Usually yes to both. A residual or partial disability rider pays a proportional benefit when a covered disability cuts your earnings without stopping work entirely, which is the more common pattern for a professional who returns at reduced capacity; the trigger across the major carriers is a 15 to 20 percent income loss. A future-increase option lets you raise the benefit later using updated income alone, without new medical underwriting, so coverage grows as your income climbs while your original health rating is preserved. Most new policies we place include a benefit-increase feature of some kind. Both riders address a moving target: income that changes and losses that are partial rather than total.
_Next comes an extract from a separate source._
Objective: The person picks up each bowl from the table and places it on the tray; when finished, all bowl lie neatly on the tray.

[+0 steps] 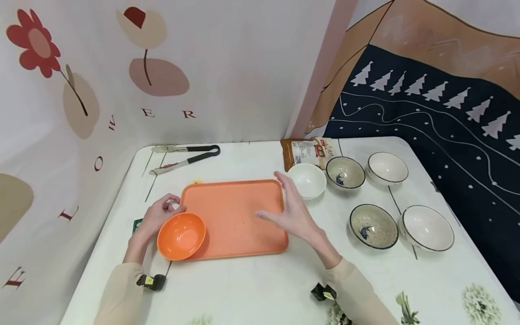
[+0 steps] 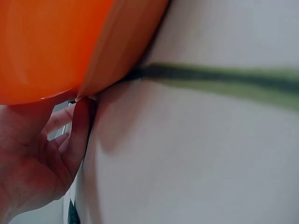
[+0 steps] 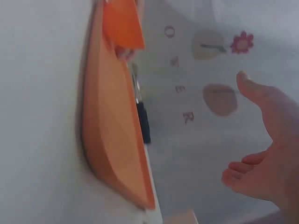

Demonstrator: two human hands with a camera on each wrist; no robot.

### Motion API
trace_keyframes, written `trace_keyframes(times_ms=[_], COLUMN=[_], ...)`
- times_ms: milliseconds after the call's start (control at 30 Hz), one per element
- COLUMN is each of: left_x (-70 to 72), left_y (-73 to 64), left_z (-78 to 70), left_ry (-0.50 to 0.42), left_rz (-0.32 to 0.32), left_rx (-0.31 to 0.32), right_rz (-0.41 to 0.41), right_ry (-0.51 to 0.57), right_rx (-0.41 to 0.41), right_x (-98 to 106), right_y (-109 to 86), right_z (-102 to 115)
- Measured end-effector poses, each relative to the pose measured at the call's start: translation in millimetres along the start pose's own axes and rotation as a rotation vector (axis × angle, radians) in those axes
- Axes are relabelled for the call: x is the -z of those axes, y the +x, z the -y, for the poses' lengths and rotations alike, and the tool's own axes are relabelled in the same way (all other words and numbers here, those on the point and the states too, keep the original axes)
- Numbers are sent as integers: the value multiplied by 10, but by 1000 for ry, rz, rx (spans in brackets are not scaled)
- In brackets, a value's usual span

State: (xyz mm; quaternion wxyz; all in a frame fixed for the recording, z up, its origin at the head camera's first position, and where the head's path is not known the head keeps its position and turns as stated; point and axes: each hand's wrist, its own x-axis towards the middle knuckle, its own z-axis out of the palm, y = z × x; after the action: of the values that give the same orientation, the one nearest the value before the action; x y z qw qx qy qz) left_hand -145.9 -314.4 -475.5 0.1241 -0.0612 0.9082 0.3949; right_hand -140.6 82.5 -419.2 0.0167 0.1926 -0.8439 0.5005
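Observation:
An orange rectangular tray (image 1: 239,216) lies on the table. An orange bowl (image 1: 181,236) sits upright over its front left corner. At the tray's left edge, just behind the bowl, my left hand (image 1: 160,214) pinches the rim with bent fingers. In the left wrist view, the fingers (image 2: 77,133) meet the tray's edge low against the table, while the bowl hides part of the thumb. Over the tray's right side my right hand (image 1: 292,210) hangs with thumb and fingers spread, holding nothing. The right wrist view shows that hand (image 3: 266,149) apart from the tray (image 3: 114,121).
Tongs (image 1: 187,158) with black handles lie at the back left. Behind the right hand stand a small white bowl (image 1: 307,181) and a brown packet (image 1: 306,153). Farther right are grey patterned bowls (image 1: 373,225) and white dark-rimmed bowls (image 1: 427,228). A small green item (image 1: 137,224) lies beside the left wrist.

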Motion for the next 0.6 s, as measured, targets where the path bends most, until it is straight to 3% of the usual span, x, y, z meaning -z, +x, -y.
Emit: trace_keyframes(times_ms=[333,600], left_x=[-65,-78], left_y=[-74,-95], left_z=[68,56], left_ry=[8,1], left_rz=[-33,-50], left_rx=[17,-2], right_rz=[-174,-256], right_ry=[-95,-174], right_rx=[-155,-193], right_x=[470,664], right_y=[-80,-62], right_z=[-331,-416])
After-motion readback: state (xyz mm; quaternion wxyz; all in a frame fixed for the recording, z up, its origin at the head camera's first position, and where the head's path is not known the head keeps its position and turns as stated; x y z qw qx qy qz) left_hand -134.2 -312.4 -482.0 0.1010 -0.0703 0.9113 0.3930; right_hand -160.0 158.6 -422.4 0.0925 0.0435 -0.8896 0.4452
Why does the timing of the application matter?
Applying while your health record is clean locks in coverage before conditions accumulate that draw exclusions or ratings. Across Seaworthy's placed book (2026 audit), about 34 percent of other professionals carry an exclusion or a rating, which is the cost of waiting until something is already on the record. A clean application underwrites more easily and at better terms, and a future-increase option then lets coverage grow without new medical review. For a younger, healthy professional whose income is still climbing, locking the contract early and building toward the carrier issue limit over time is generally the stronger approach.
Why run these questions across all five carriers instead of one?
Because the answers differ by carrier and by occupation class, and the right fit depends on your role, income, state, and medical history. One carrier may write own-occupation into the base definition while another delivers it through a rider whose availability depends on class; one may apply a mandatory own-occupation time limit to your role while another does not. A pharmacist faces a mandatory 24-month own-occupation limitation at Principal, while an engineer can earn a Preferred Occupation Discount at The Standard. Running the same questions across all five major carriers, comparing contract language rather than price alone, is how those differences surface.